- **ASSIGNMENT**
From the entries below, return exactly the lines beginning at the one that contains "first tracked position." and ending at the one that contains "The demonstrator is", both of them included, and only those lines.

Collected data
------------------------------
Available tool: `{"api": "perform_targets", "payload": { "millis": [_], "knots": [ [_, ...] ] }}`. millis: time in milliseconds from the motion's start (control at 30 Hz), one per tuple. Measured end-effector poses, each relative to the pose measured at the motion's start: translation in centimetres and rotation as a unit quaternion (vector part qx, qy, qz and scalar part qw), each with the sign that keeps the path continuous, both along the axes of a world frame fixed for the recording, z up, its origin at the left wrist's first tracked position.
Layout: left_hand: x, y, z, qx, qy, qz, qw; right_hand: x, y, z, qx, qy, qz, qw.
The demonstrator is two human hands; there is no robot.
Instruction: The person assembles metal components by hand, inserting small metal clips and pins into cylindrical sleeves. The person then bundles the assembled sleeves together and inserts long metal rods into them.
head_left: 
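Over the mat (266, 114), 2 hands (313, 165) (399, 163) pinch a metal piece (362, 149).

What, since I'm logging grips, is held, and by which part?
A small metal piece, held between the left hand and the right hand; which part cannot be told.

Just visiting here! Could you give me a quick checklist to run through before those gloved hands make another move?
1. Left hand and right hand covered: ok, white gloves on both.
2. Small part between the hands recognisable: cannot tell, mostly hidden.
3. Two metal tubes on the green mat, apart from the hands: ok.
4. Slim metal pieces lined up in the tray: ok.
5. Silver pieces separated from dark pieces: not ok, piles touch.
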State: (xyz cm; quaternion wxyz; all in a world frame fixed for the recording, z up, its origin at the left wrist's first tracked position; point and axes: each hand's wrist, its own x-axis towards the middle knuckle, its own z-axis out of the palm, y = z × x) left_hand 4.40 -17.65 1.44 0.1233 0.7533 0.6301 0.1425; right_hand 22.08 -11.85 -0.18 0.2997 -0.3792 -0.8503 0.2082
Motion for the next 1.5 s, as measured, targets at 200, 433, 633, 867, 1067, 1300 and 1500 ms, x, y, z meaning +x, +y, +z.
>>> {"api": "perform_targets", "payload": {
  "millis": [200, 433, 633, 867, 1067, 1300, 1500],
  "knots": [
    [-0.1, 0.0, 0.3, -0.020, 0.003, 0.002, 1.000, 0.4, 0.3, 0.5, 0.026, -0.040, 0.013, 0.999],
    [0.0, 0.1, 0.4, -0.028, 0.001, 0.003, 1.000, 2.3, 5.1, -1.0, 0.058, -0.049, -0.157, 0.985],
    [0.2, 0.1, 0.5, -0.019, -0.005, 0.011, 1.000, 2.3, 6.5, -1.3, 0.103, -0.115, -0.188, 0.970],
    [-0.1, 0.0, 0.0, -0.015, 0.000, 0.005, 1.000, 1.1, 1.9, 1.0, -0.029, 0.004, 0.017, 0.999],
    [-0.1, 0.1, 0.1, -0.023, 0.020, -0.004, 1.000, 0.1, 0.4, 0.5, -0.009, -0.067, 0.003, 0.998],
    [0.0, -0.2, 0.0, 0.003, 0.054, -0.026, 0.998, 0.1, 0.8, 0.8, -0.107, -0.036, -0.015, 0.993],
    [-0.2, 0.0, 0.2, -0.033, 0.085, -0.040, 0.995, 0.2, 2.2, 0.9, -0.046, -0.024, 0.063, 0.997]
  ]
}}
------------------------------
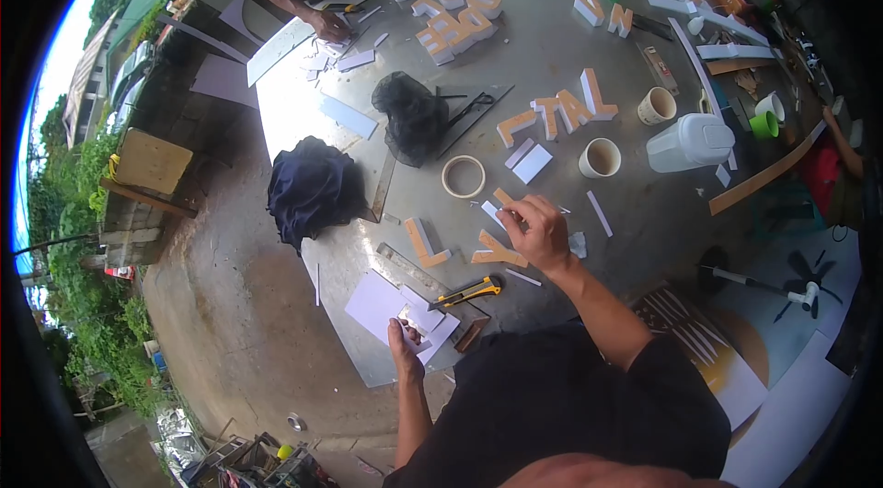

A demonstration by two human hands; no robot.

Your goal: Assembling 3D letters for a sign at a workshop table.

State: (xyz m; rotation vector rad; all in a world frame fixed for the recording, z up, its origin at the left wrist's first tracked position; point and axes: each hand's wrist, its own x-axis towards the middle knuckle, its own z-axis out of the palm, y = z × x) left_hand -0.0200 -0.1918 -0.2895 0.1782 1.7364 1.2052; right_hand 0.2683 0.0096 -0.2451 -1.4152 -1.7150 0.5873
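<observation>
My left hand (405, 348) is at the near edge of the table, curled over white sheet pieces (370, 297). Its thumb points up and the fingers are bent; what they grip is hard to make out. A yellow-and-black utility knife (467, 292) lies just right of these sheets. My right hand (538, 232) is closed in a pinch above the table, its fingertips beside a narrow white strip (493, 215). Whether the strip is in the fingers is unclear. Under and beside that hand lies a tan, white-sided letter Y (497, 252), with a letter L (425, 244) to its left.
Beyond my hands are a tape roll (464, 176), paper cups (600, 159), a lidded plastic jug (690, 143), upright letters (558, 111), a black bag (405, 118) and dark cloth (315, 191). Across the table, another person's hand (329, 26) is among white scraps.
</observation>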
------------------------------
- **REPLY TO THE TASK**
Available tool: `{"api": "perform_targets", "payload": { "millis": [_], "knots": [ [_, ...] ] }}`. millis: time in milliseconds from the motion's start (control at 30 Hz), one per tuple. Measured end-effector poses, each relative to the pose measured at the motion's start: translation in centimetres and rotation as a unit quaternion (vector part qx, qy, qz and scalar part qw), each with the sign that keeps the path continuous, both along the axes of a world frame fixed for the recording, z up, its origin at the left wrist's first tracked position.
Layout: left_hand: x, y, z, qx, qy, qz, qw; right_hand: x, y, z, qx, qy, qz, qw.
The demonstrator is two human hands; there is no robot.

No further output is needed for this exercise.